Several techniques have been used to prevent battery fires, such as adding flame retardants to the electrolyte. In 2014, Stanford engineer Yi Cui created a "smart" battery that provides ample warning before it gets too hot.
"Unfortunately, these techniques are irreversible, so the battery is no longer functional after it overheats," said study co-author Cui, an associate professor of materials science and engineering and of photon science. "Clearly, in spite of the many efforts made thus far, battery safety remains an important concern and requires a new approach."
To address the problem, Cui, Bao, and postdoctoral scholar Zheng Chen turned to nanotechnology. Bao recently invented a wearable sensor to monitor human body temperature. The sensor is made of a plastic material embedded with tiny particles of nickel with nanoscale spikes protruding from their surface.
For the battery experiment, the researchers coated the spiky nickel particles with graphene, an atom-thick layer of carbon, and embedded the particles in a thin film of elastic polyethylene.
"We attached the polyethylene film to one of the battery electrodes so that an electric current could flow through it," said Chen, lead author of the study. "To conduct electricity, the spiky particles have to physically touch one another. But during thermal expansion, polyethylene stretches. That causes the particles to spread apart, making the film nonconductive so that electricity can no longer flow through the battery."
When the researchers heated the battery above 160 F (70 C), the polyethylene film quickly expanded like a balloon, causing the spiky particles to separate and the battery to shut down. But when the temperature dropped back down to 160 F (70 C), the polyethylene shrank, the particles came back into contact, and the battery started generating electricity again.
"We can even tune the temperature higher or lower depending on how many particles we put in or what type of polymer materials we choose," said Bao. "For example, we might want the battery to shut down at 50 C or 100 C."
To test the stability of the new material, the researchers repeatedly applied heat to the battery with a hot-air gun.
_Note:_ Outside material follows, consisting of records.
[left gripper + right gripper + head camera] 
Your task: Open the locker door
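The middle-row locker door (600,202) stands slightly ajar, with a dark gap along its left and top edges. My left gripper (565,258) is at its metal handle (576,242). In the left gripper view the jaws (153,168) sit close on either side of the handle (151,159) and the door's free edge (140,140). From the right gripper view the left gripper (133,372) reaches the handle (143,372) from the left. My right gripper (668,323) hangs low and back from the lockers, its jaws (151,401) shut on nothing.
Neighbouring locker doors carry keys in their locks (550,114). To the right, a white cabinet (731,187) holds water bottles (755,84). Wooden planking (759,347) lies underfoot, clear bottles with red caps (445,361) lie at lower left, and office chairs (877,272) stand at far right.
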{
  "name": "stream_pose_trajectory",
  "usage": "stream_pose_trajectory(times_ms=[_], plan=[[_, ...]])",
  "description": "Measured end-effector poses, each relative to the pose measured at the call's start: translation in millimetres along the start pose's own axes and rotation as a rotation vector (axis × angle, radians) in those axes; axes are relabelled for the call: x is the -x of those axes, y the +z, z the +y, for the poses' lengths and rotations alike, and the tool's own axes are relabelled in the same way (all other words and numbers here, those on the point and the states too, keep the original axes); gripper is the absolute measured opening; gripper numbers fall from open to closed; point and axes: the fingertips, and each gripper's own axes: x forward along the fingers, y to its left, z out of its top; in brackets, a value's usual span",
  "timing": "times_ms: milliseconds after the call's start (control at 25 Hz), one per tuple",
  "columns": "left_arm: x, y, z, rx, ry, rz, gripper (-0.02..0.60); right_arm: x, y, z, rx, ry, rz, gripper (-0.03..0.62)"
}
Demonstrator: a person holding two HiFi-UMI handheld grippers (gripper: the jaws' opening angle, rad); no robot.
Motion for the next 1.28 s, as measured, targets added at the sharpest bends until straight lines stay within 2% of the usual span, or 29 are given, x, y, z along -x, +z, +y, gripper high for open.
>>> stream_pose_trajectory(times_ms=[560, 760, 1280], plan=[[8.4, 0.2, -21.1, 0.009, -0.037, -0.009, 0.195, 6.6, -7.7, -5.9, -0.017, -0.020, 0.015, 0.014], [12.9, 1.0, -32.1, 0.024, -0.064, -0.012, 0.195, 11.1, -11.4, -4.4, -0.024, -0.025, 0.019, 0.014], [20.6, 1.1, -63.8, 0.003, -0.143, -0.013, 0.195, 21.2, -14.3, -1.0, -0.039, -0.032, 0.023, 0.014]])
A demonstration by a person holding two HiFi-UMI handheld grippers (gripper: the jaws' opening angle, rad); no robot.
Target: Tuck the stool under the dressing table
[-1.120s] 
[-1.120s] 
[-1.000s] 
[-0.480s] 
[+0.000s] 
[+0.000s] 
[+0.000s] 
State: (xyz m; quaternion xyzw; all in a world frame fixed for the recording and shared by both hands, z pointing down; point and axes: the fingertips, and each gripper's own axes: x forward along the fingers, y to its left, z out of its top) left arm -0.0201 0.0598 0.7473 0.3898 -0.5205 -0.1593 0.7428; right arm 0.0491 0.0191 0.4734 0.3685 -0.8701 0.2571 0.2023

Each time, the battery shut down when it got too hot and quickly resumed operating when the temperature cooled.
"Compared with previous approaches, our design provides a reliable, fast, reversible strategy that can achieve both high battery performance and improved safety," Cui said. "This strategy holds great promise for practical battery applications."
Other Stanford co-authors of the study are postdoctoral scholars Nan Liu, Chao Wang, Sean Andrews, and Jia Liu; and graduate students Po-Chun Hsu, Jeffrey Lopez, Yuzhang Li, and John To.
The research was supported by the SLAC National Accelerator Laboratory and the Precourt Institute for Energy at Stanford.